EXERCISE DIRECTIONS: The answer must be every line from the entries below that includes "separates".

**** DATA EXTRACTS ****

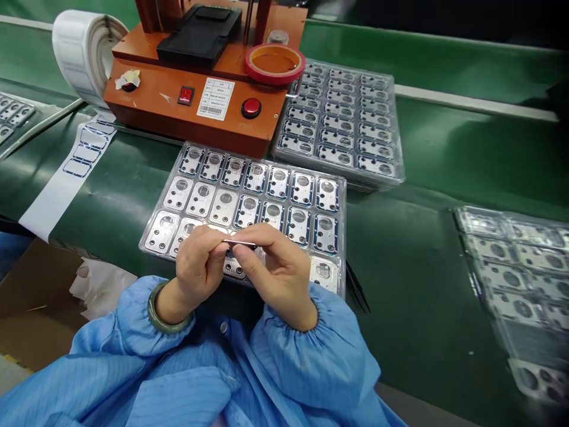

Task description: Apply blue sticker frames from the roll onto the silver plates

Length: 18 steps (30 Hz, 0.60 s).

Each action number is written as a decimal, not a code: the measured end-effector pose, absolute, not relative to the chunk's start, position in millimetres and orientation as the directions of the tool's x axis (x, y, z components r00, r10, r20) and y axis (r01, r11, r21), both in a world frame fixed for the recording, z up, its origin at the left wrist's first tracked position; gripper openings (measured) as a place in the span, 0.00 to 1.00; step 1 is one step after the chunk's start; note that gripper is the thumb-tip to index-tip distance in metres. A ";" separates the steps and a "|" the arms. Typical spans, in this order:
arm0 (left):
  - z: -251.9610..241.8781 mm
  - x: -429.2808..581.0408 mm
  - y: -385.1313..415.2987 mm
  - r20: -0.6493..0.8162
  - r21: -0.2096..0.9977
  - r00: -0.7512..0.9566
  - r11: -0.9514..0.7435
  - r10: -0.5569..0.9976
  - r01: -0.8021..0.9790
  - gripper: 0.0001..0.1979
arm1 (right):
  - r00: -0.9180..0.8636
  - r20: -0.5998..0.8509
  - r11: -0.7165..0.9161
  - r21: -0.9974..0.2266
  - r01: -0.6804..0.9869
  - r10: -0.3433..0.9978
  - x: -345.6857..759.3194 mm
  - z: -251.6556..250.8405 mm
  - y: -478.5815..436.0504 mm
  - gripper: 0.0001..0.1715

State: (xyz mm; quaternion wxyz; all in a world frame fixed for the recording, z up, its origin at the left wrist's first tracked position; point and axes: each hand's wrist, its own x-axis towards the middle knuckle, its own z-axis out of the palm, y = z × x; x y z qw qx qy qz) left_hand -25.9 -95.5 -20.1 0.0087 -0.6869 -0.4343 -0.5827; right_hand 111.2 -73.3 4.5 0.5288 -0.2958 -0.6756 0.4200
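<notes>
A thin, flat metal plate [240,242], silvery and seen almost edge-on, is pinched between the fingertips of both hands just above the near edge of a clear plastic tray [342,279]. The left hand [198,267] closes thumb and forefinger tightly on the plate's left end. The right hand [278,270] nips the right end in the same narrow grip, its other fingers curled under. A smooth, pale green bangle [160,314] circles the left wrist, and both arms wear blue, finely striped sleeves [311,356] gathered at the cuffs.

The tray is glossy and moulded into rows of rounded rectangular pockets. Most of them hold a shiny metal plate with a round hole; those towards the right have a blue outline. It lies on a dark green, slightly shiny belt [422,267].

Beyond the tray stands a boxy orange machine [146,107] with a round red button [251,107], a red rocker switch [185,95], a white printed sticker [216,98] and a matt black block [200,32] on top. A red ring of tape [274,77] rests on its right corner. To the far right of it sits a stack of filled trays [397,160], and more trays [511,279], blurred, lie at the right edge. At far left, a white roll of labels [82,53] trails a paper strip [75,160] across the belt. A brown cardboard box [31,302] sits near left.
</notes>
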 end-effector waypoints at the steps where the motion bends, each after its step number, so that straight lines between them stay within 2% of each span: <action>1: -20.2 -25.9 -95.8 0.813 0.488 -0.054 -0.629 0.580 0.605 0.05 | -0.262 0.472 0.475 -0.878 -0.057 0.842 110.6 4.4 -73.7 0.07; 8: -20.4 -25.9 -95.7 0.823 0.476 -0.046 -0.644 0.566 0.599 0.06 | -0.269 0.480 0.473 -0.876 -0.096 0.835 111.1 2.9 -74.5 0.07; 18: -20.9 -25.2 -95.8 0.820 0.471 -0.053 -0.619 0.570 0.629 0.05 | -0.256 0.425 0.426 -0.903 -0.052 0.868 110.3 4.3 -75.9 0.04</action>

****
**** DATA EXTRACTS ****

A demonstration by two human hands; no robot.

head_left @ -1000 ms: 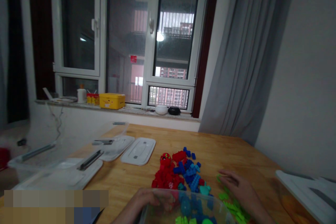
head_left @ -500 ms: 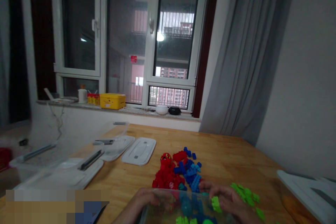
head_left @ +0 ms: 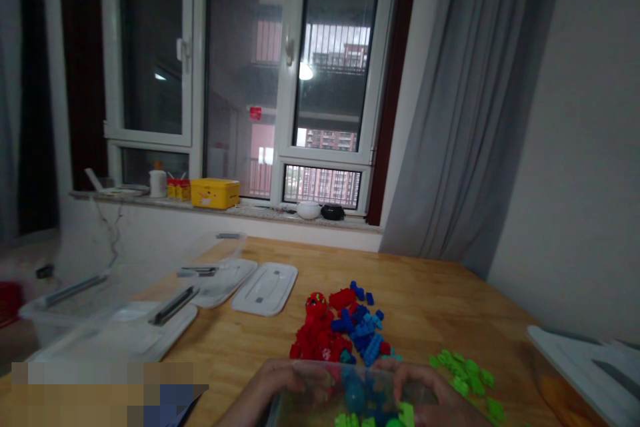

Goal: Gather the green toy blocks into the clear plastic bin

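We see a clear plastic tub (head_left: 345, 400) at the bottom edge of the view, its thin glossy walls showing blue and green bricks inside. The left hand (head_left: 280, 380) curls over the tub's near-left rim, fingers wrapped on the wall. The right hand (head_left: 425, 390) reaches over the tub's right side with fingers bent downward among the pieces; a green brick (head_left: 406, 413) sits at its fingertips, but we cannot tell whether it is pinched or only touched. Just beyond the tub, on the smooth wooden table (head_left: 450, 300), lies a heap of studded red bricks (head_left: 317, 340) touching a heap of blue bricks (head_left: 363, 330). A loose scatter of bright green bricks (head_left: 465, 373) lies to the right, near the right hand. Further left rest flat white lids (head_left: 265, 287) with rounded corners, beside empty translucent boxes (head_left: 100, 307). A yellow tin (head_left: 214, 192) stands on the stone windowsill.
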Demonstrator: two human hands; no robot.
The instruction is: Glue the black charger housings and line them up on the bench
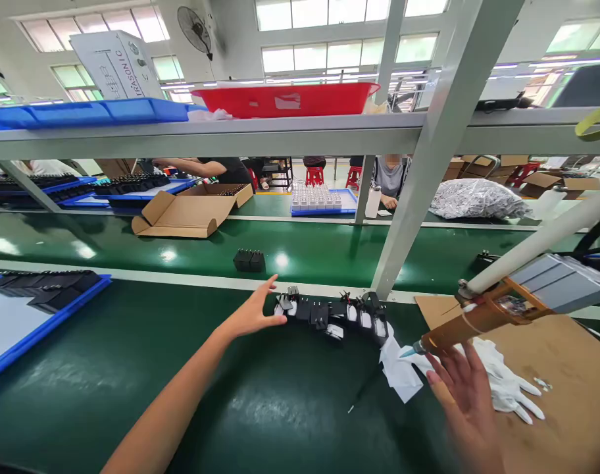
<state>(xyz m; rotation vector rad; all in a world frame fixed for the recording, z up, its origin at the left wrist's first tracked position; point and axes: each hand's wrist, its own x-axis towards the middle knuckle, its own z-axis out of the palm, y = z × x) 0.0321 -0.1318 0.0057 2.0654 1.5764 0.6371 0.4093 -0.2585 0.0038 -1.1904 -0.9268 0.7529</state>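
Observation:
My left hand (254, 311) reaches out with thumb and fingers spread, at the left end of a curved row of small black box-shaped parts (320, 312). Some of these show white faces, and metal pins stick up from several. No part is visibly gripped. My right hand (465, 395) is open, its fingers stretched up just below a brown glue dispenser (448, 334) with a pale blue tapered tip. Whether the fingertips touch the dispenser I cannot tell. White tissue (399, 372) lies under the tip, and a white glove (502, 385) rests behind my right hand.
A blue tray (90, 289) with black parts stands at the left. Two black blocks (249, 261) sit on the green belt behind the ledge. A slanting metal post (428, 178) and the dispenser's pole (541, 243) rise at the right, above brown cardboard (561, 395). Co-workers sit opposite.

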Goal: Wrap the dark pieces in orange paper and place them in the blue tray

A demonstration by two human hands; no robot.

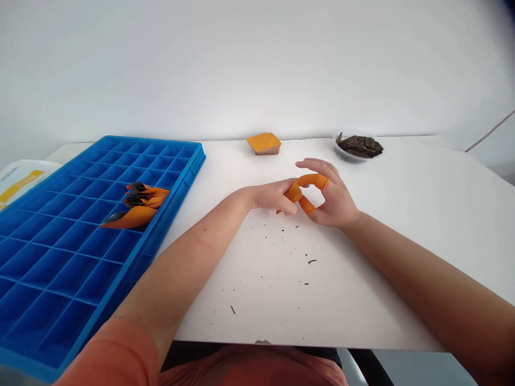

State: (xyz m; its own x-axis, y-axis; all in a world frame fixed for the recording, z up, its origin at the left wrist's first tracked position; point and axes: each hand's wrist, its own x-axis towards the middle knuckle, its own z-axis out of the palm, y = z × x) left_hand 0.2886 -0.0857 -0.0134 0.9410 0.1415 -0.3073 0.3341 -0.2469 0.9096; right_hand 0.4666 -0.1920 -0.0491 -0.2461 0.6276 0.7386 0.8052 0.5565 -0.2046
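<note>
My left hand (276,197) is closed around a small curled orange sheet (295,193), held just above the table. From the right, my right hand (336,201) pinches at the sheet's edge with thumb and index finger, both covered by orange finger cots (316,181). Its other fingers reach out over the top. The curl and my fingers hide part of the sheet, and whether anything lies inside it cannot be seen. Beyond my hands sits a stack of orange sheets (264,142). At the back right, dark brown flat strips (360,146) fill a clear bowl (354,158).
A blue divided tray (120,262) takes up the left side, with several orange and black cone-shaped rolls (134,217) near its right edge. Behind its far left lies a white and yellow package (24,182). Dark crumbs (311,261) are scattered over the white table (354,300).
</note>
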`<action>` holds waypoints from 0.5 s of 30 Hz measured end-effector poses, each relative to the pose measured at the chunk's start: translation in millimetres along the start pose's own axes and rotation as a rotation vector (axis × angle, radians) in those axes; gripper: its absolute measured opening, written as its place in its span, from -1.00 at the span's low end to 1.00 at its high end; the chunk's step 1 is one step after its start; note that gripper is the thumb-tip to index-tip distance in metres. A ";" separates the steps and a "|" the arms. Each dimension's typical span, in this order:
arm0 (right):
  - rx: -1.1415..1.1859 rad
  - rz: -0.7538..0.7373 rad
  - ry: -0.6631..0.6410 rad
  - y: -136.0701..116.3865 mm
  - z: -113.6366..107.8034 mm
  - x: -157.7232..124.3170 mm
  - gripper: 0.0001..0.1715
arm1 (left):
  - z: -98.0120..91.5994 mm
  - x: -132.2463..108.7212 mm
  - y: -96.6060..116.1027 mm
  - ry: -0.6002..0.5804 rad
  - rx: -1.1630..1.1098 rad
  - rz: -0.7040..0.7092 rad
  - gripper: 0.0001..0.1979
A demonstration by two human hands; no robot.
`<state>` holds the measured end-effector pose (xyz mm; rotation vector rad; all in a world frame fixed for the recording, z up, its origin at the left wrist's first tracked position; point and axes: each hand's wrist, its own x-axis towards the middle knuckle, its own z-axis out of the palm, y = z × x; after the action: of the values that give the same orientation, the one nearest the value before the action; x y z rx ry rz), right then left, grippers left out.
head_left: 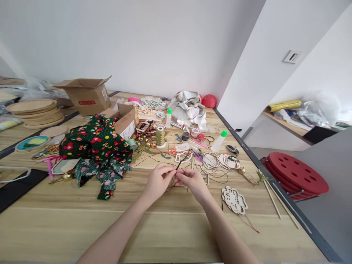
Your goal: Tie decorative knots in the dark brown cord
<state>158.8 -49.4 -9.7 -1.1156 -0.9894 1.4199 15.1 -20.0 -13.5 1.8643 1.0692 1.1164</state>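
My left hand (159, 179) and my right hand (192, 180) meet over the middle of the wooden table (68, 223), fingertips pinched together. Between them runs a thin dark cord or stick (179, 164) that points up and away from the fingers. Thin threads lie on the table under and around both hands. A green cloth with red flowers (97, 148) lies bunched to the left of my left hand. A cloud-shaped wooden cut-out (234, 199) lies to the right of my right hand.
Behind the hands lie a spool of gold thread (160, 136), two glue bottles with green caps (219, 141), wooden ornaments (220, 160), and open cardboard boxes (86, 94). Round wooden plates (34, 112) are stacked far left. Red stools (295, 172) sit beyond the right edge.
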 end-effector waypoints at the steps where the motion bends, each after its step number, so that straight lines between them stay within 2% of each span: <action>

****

ANSWER BOX:
Each action number is written as a decimal, not a code: the measured end-effector pose, absolute, not relative to the chunk's start, position in millimetres and orientation as the directions of the tool's x axis (x, y, z components r00, r10, r20) and y axis (r01, r11, r21), both in a world frame fixed for the recording, z up, its origin at the left wrist's first tracked position; gripper openings (measured) as a place in the span, 0.00 to 1.00; step 1 is one step after the chunk's start; note that gripper is the thumb-tip to index-tip distance in metres. A ";" separates the steps and a "|" the arms. Typical spans, in this order:
`<action>` holds waypoints from 0.5 s of 30 Hz measured end-effector poses, each relative to the pose measured at the chunk's start: translation in millimetres along the start pose's own axes and rotation as a rotation vector (axis × angle, radians) in those axes; gripper: its absolute measured opening, written as its place in its span, from -1.00 at the span's low end to 1.00 at its high end; the chunk's step 1 is one step after its start; note that gripper is the thumb-tip to index-tip distance in metres. A ";" separates the steps and a "|" the arms. Each dimension's typical span, in this order:

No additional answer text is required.